Planning permission was refused yesterday for a windfarm that could have earned an MSP millions of pounds.
RWE Innogy wanted to erect 15 turbines at Ardchonnel Farm, by Loch Awe in Argyll.
The 3,500 acre estate is owned by Conservative MSP Jamie McGrigor, who stood to earn more than £8million if the 364ft structures went up.
Mr McGrigor, who is his party’s environment spokesman, stood to earn more than £8million if the 364ft turbines went up.
But Argyll and Bute Council planners recommended that permission for Ardchonnel Windfarm be refused, on the grounds of adverse visual impact.
Residents of the nearby village of Dalavich said the turbines were too big and would create too much noise.

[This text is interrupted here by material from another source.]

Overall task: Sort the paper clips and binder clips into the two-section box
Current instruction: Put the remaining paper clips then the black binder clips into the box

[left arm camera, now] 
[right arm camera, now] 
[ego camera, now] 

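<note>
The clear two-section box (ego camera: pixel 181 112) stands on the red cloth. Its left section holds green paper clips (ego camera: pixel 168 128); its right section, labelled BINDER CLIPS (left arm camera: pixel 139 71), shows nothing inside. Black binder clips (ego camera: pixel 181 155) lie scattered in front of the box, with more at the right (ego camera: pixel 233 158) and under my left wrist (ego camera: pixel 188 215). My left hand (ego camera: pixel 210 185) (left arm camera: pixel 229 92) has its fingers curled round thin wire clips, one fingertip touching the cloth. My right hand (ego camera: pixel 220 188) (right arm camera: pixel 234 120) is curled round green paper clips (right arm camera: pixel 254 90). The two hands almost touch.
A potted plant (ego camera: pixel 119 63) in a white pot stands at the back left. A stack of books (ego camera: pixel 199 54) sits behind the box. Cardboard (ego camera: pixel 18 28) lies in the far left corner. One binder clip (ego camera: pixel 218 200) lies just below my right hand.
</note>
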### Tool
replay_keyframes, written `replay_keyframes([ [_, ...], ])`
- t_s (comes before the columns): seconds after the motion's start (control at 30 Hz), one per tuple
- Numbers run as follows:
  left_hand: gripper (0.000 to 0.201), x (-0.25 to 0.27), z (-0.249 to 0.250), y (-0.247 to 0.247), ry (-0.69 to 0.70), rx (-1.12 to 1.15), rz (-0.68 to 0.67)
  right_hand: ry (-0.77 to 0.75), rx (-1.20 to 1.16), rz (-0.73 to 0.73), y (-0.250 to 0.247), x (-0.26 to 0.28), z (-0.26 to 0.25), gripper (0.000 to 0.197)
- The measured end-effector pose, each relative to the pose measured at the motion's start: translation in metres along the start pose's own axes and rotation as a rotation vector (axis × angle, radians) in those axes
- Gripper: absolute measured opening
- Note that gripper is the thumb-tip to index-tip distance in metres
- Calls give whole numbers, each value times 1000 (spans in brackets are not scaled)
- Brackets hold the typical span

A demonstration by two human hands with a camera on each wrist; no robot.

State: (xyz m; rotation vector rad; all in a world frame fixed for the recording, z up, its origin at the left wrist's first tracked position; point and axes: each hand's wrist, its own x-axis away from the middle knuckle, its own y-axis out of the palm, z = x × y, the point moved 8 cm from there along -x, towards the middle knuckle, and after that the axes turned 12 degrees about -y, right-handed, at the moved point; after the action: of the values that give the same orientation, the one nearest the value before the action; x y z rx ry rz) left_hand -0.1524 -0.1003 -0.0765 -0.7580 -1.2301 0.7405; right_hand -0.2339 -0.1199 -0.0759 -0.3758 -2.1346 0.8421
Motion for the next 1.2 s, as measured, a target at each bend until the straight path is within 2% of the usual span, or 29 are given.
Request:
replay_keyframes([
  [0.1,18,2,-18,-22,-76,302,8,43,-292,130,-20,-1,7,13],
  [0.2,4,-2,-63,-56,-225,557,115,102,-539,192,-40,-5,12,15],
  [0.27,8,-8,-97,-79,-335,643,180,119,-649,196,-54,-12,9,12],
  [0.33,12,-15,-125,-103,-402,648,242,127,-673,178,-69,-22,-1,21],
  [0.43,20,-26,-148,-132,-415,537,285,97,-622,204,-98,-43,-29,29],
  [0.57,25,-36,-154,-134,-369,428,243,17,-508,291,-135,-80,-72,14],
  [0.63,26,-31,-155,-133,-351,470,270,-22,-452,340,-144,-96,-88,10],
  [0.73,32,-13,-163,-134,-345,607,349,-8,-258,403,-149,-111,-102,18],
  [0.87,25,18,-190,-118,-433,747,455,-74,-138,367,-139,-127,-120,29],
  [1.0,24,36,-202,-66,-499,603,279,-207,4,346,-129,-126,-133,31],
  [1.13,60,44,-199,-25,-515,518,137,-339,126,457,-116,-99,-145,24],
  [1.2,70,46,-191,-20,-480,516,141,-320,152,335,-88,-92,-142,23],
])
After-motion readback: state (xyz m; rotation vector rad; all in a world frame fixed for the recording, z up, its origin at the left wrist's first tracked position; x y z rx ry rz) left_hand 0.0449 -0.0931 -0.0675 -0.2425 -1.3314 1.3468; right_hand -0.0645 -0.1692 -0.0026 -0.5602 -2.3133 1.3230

At a special hearing of the council’s planning committee held in Ardrishaig public hall yesterday, senior planner Richard Kerr said: “The proposal is inconsistent with the development plan due to its adverse landscape, visual and cumulative impact on the landscape setting of Loch Awe.”
Jean Gaillard, renewables developer with RWE, said: “The views are confined to the area around the loch and are very limited beyond that.

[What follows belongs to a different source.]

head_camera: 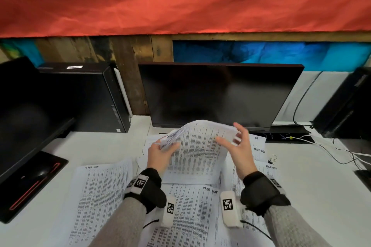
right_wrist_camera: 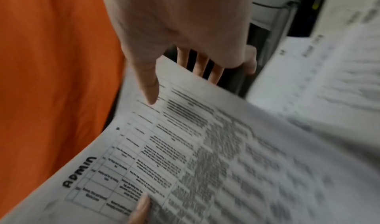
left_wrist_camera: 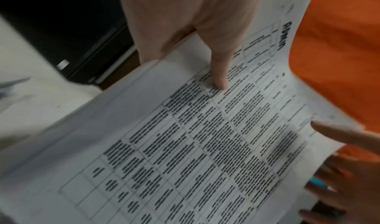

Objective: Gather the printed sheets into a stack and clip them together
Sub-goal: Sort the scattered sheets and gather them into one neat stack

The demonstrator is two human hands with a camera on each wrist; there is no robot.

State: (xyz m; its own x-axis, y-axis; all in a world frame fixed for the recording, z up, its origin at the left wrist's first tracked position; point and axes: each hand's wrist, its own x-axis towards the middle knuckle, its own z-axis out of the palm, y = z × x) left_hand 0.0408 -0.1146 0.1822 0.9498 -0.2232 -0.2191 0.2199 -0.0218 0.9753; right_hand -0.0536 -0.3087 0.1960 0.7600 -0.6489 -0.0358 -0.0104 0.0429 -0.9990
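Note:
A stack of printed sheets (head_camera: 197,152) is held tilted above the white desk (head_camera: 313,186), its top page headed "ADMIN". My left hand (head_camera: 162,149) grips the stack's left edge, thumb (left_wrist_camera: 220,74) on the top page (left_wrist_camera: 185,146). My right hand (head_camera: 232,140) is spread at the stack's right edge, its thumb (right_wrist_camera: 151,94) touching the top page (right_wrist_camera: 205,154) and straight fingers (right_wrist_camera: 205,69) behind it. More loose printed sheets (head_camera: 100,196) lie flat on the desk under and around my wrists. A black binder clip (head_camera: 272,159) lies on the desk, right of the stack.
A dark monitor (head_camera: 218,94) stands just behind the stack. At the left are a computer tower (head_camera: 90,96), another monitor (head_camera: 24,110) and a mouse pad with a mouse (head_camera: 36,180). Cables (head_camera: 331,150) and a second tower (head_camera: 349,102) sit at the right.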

“I have been overwhelmed by the support we have had from local businesses. Argyll is reliant on business tourism.
“This part of Argyll and Bute cannot survive on views alone. We are looking at an estimated £46.7million total investment, £20million spent during operation and maintenance phases, £17.6million in business rates to Argyll and Bute Council, £5.6million community benefit funding and £3.5million during construction.”
Mr McGrigor did not make any comment following the decision, but during the hearing he said: “I think turbines can be part of the scenery and tourism goes on just the same. I see the income from the turbines as a great opportunity to enhance the sustainability of Ardchonnel Farm for generations to come.”
Councillor Donnie MacMillan said: “As much as I would like to approve this application, it is totally against our planning considerations, we can’t find a competent amendment. Employment and financial community benefits are not planning considerations.”
Moving to agree the planners’ recommendation, planning committee chairman David Kinniburgh said: “They are just too big for the area they are proposed to be in.”
Speaking after the hearing, Dalavich resident Mark Potter-Irwin said: “We are not against renewable energy, this is just the wrong site.”
RWE Innogy were unavailable for comment.